How to complete this task: The expected output is each line in the data below that includes the string "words".

Start of Block

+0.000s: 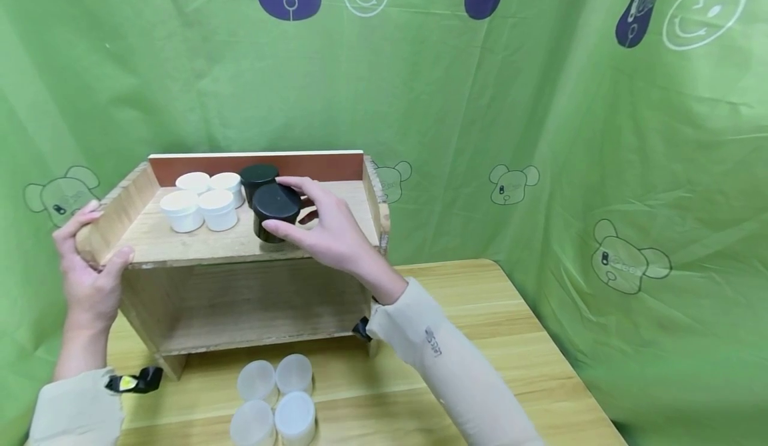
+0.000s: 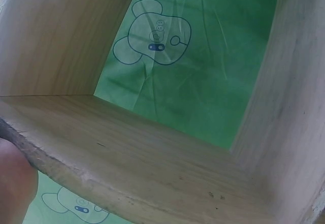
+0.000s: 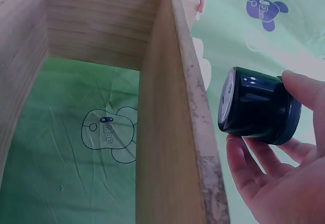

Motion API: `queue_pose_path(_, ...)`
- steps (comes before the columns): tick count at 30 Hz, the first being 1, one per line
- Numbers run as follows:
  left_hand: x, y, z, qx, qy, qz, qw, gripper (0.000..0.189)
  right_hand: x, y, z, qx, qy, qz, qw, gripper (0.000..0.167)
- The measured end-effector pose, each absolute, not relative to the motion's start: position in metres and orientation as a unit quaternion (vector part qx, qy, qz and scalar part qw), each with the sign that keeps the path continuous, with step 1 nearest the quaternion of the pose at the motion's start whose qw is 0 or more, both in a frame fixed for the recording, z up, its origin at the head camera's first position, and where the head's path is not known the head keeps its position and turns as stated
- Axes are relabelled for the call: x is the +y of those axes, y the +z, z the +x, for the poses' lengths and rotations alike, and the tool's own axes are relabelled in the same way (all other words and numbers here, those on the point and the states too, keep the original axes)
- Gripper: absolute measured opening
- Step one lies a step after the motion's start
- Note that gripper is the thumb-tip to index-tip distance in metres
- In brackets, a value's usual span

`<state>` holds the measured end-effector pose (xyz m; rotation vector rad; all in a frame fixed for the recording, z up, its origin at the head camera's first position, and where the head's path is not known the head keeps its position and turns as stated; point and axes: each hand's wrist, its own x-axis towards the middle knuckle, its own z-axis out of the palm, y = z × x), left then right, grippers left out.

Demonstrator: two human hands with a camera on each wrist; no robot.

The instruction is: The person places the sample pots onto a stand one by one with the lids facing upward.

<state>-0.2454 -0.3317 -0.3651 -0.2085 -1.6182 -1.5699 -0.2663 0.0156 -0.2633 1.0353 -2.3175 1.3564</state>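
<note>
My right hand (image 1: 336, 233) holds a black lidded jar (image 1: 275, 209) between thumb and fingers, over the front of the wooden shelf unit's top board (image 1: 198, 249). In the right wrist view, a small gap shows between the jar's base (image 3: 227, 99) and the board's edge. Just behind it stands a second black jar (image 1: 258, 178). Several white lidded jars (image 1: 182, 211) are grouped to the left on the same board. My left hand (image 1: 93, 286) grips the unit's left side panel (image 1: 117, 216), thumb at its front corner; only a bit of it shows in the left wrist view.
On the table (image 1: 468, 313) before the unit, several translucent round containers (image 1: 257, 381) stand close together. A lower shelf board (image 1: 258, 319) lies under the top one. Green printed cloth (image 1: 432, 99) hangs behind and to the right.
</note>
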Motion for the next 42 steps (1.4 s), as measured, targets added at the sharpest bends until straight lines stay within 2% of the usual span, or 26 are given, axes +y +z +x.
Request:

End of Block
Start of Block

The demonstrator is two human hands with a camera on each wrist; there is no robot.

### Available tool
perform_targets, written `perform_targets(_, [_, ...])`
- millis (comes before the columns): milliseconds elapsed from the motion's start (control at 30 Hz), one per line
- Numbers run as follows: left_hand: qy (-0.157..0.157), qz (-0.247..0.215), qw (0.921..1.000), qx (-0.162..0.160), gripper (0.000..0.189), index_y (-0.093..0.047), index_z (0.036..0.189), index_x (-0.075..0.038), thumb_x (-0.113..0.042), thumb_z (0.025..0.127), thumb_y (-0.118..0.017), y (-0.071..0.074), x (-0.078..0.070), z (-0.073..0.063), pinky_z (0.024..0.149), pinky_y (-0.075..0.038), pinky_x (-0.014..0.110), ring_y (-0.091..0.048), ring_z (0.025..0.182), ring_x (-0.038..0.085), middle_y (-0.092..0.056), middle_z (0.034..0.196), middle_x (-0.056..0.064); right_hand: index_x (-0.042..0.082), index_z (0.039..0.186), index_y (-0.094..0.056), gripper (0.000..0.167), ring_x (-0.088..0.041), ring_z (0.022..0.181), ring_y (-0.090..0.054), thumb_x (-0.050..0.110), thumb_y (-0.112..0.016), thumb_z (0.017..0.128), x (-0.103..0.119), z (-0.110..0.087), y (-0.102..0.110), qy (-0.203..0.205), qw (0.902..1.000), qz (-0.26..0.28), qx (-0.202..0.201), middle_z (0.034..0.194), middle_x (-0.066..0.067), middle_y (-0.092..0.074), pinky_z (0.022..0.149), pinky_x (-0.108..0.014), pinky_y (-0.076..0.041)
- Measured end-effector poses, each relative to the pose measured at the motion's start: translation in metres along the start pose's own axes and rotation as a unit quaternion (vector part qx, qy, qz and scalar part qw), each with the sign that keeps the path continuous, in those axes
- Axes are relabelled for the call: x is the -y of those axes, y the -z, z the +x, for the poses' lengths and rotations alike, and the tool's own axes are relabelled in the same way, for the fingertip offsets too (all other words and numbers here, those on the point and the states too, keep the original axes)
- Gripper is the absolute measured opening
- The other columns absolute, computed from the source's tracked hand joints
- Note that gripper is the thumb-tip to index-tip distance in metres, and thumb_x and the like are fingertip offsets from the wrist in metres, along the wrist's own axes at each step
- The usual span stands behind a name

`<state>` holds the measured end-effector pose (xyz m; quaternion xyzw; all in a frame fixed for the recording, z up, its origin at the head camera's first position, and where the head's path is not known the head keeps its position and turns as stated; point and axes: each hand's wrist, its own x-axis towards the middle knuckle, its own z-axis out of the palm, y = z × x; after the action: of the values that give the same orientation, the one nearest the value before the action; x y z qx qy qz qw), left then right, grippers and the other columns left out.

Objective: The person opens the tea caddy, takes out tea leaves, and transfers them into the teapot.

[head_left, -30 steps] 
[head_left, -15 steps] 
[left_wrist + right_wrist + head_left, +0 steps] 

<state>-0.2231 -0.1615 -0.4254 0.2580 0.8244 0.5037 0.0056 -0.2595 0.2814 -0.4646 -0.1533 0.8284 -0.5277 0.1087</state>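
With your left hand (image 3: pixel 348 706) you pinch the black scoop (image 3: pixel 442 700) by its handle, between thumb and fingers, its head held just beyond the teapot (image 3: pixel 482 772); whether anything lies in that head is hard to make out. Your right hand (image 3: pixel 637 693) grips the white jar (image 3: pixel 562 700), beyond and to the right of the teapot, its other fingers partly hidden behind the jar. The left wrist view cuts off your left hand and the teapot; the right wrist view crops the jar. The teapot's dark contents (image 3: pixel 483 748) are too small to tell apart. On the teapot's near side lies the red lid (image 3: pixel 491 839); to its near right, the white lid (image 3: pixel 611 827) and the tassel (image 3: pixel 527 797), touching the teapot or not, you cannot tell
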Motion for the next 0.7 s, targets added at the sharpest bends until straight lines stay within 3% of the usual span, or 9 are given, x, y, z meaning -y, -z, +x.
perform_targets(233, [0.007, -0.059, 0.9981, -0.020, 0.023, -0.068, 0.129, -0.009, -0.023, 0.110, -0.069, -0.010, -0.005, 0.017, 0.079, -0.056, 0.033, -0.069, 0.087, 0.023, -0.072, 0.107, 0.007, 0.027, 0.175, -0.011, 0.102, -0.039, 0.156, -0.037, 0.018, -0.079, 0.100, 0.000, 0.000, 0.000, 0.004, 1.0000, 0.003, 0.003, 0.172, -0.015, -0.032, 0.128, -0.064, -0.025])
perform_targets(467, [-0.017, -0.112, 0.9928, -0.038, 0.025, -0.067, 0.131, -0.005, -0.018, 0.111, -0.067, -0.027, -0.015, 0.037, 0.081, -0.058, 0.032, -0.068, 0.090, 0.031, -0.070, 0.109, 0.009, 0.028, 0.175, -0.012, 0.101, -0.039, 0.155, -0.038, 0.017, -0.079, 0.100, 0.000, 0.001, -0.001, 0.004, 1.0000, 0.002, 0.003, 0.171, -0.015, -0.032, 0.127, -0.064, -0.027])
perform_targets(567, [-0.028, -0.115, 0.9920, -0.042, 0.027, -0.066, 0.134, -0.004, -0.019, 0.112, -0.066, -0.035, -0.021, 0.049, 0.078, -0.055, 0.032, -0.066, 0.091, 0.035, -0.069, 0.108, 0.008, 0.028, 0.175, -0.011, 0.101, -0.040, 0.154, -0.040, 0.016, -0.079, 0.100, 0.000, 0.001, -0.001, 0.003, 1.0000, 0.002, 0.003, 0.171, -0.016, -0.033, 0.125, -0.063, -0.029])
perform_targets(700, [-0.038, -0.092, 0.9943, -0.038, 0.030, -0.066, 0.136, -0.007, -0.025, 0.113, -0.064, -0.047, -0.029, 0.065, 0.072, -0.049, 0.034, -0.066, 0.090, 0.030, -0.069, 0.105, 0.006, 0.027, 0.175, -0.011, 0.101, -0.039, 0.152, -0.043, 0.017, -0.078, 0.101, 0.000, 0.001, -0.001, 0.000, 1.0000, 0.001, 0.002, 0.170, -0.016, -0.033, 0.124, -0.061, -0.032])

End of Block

Solution to this task:
- Axes are relabelled for the call: x is the +y of those axes, y the +z, z the +x, for the poses' lengths and rotations alike, and the tool's own axes are relabelled in the same way (all other words and numbers here, those on the point and the states too, keep the original axes)
- Axes are relabelled for the call: x is the -y of those axes, y the -z, z the +x, for the poses' lengths and rotations alike, and the tool's own axes are relabelled in the same way, for the fingertip offsets too (all other words and numbers here, those on the point and the states too, keep the original axes)

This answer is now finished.